たとえば、毎月5万円をつみたて投資枠で積み立てれば、20年後には大きな資産形成が期待できます。売却した分は翌年以降に再利用できるので、柔軟性も高いのが魅力です。

 

iDeCoのメリット・デメリット

iDeCoは、老後資金づくりに特化した制度です。掛金が全額所得控除となり、運用益も非課税。さらに、受け取り時にも税制優遇があります。
ただし、60歳まで引き出せないという制約があるため、短期的な資金には不向きです。たとえば、会社員なら年間74.4万円まで拠出可能(企業年金制度がない会社員)で、節税効果は年収や税率によっては数万円以上になることも。
「長期でしっかり老後資金を準備したい」「節税メリットを最大限活かしたい」人におすすめです。

 

制度選びのポイントと注意点

NISAとiDeCo、どちらを選ぶかは目的次第です。「いつでも引き出せる柔軟性」を重視するならNISA、「老後資金と税制優遇」を重視するならiDeCoが向いています。
注意点として、NISAは投資リスクを伴うため、長期・分散・積立を意識すること。iDeCoは引き出し制限があるため、生活資金を確保したうえで始めましょう。
両方を併用するのも賢い選択肢です。たとえば、NISAで中期資金を運用し、iDeCoで老後資金を積み立てると、バランスの良い資産形成が可能です。

 

 

金融商品・制度選びでよくある失敗とその対策

資産形成を始めるとき、多くの人が同じような落とし穴にはまります。ここでは、典型的な失敗とその回避策を、実際のケースを交えて紹介します。

 

失敗1:リスクを理解せずに投資する

「株は儲かる」と聞いて、仕組みを理解せずに一括投資するケースは要注意。たとえば、ボーナスを全額株式に投じたEさんは、短期の値下がりで大きな損失を抱えました。
対策:投資は「長期・分散・積立」が基本。投資信託やETFを使い、複数資産に分散することでリスクを抑えましょう。

 

失敗2:制度の制約を見落とす

iDeCoを始めたFさんは、「60歳まで引き出せない」ことを知らず、急な出費に対応できず困りました。
対策:制度の特徴を理解し、生活資金と投資資金を分けることが大切。短期で使うお金は預金やNISA、老後資金はiDeCoと使い分けましょう。

 

失敗3:税制優遇を活かしきれない

GさんはNISAやiDeCoを知らず、課税口座で投資を続けていました。結果、利益に20%以上の税金がかかり、非課税制度を使っていれば数十万円得できたはずです。
対策:まずは非課税制度をフル活用。NISAは柔軟性、iDeCoは節税効果が強みです。両方を組み合わせるとさらに効率的です。

 

失敗4:情報に振り回される

SNSで「この株が熱い!」と聞いて衝動的に投資したHさんは、数カ月後に大きな損失を出しました。
対策:短期の値動きに惑わされず、自分の目的と計画を優先。定期的にポートフォリオを見直す習慣をつけましょう。

 

失敗5:目的と期間を曖昧にしたまま始める

「とりあえず投資を始めた」Iさんは、3年後に住宅購入を予定していたのに、株式中心のポートフォリオを組んでしまい、資金が減ってしまいました。
対策:投資の目的と期間を明確に。短期資金は安全性重視、長期資金はリスクを取る、という基本を守りましょう。

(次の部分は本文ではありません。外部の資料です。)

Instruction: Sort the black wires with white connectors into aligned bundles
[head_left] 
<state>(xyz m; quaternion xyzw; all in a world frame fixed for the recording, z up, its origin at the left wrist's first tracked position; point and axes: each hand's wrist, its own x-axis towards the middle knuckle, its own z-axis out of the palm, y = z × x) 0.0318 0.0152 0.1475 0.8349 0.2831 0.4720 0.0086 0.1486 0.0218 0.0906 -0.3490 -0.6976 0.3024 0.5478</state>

金融商品や制度の特徴を理解し、自分に合った選択肢を見つけることは、資産形成の大切な第一歩です。しかし、選んだ商品をどう活用するかで、将来の成果は大きく変わります。次回は、資産形成の成功に欠かせない「長期・積立・分散」という3つの鉄則を徹底解説。リスクを抑えながら着実に資産を増やすための実践的な方法をご紹介します。

 

(税務の取り扱いについては、2025年9月時点の法令等にもとづいたものであり、将来的に変更されることもあります。変更された場合には、変更後の取り扱いが適用されますのでご注意ください。詳細については、税理士や所管の税務署等にご確認ください。)